I have the following simplified code. First the line that initiates the class variable/field, then the constructor that calls the method, then the method.

public class Demo {
  public Integer countOfOnlyOneSameInTop12 = 0;

  Demo() {
    summarize(countOfOnlyOneSameInTop12);
  }

  private void summarize(Integer countOfOnlyOneSameInTop12) {
    countOfOnlyOneSameInTop12++;
    countOfOnlyOneSameInTop12++;
    countOfOnlyOneSameInTop12++;
    System.out.println(countOfOnlyOneSameInTop12); // 3
  }

  public static void main(String[] args) {
    Demo demo = new Demo();
    System.out.println(demo.countOfOnlyOneSameInTop12); // 0
  }
}

When I step through, I expect to see countOfOnlyOneSameInTop12 incremented at the class level because it is passed into the method by the calling line of code. However the value of the class variable/field does not change even though the value of the variable inside the method does increment by one.

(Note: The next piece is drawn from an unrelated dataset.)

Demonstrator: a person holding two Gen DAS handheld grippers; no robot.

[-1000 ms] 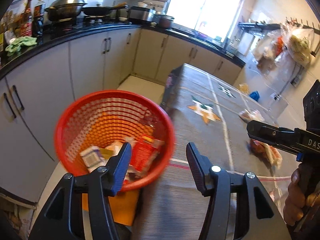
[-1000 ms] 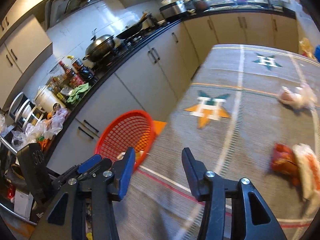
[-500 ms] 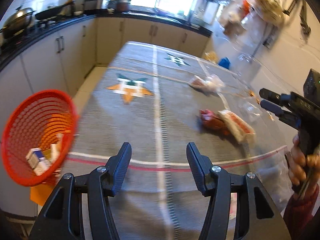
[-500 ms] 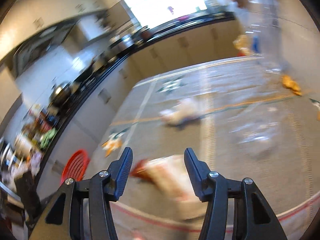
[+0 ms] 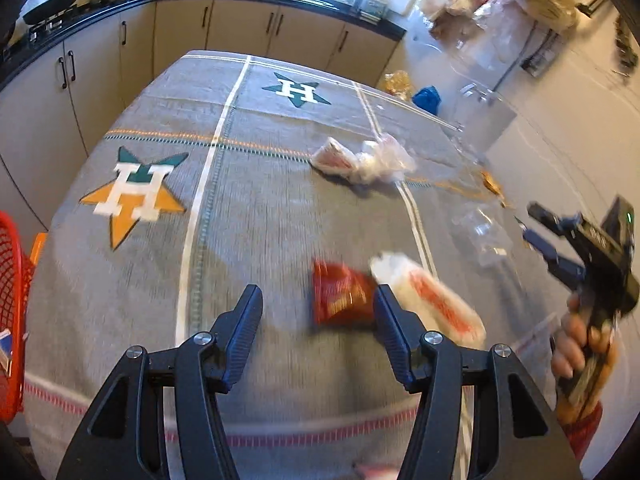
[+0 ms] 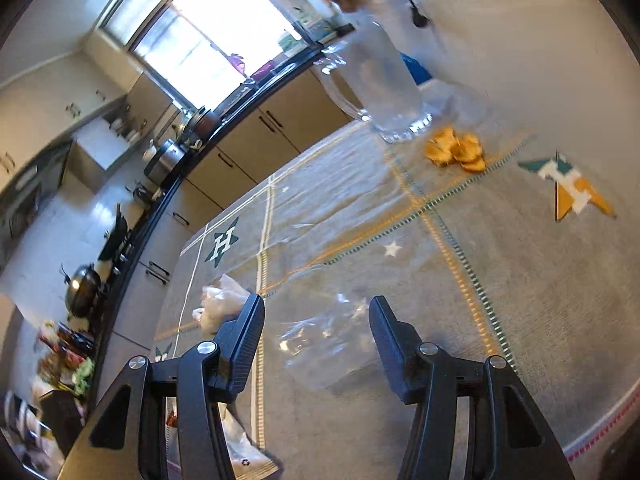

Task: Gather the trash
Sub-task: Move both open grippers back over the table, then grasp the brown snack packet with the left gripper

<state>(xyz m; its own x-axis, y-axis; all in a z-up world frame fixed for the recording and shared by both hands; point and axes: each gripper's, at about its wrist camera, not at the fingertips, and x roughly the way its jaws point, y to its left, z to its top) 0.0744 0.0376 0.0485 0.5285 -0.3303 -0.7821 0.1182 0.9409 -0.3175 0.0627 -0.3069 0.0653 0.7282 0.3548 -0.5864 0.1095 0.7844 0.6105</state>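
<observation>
My left gripper (image 5: 318, 304) is open over the grey tablecloth (image 5: 260, 220). A red snack wrapper (image 5: 340, 300) lies just ahead of it, close to the right finger. A white wrapper with red print (image 5: 432, 304) lies beside that. My right gripper (image 5: 532, 222) is held further right by a hand. In the right wrist view the right gripper (image 6: 316, 312) is open above a crumpled clear plastic wrapper (image 6: 320, 336), and its pads are off the plastic. The red mesh basket (image 5: 12, 300), with trash inside, shows at the left edge.
Crumpled white plastic bags (image 5: 360, 160) lie mid-table. Orange scraps (image 6: 456, 152) sit beside a clear glass jug (image 6: 392, 92) near the wall. A blue item (image 5: 426, 96) rests at the far corner. Cabinets and a cluttered counter run along the far and left sides.
Both grippers swung away from the red basket and rightward over the table. The basket slid to the left edge of the left view. The right view rolled and now faces the clear wrapper.
</observation>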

According to the experts then, this is a pass-by-value problem.

My question then, is how do I get around it? I want to add to the value of a class variable inside a method and I want to abstract that class variable/field in order to run several through the same method.

Do I need a class wrapper for the Integer?

Am I taking the wrong approach? Incrementing a class-level counter seems reasonable.

The only alternative I see to trying this in some form is a bunch of code duplication.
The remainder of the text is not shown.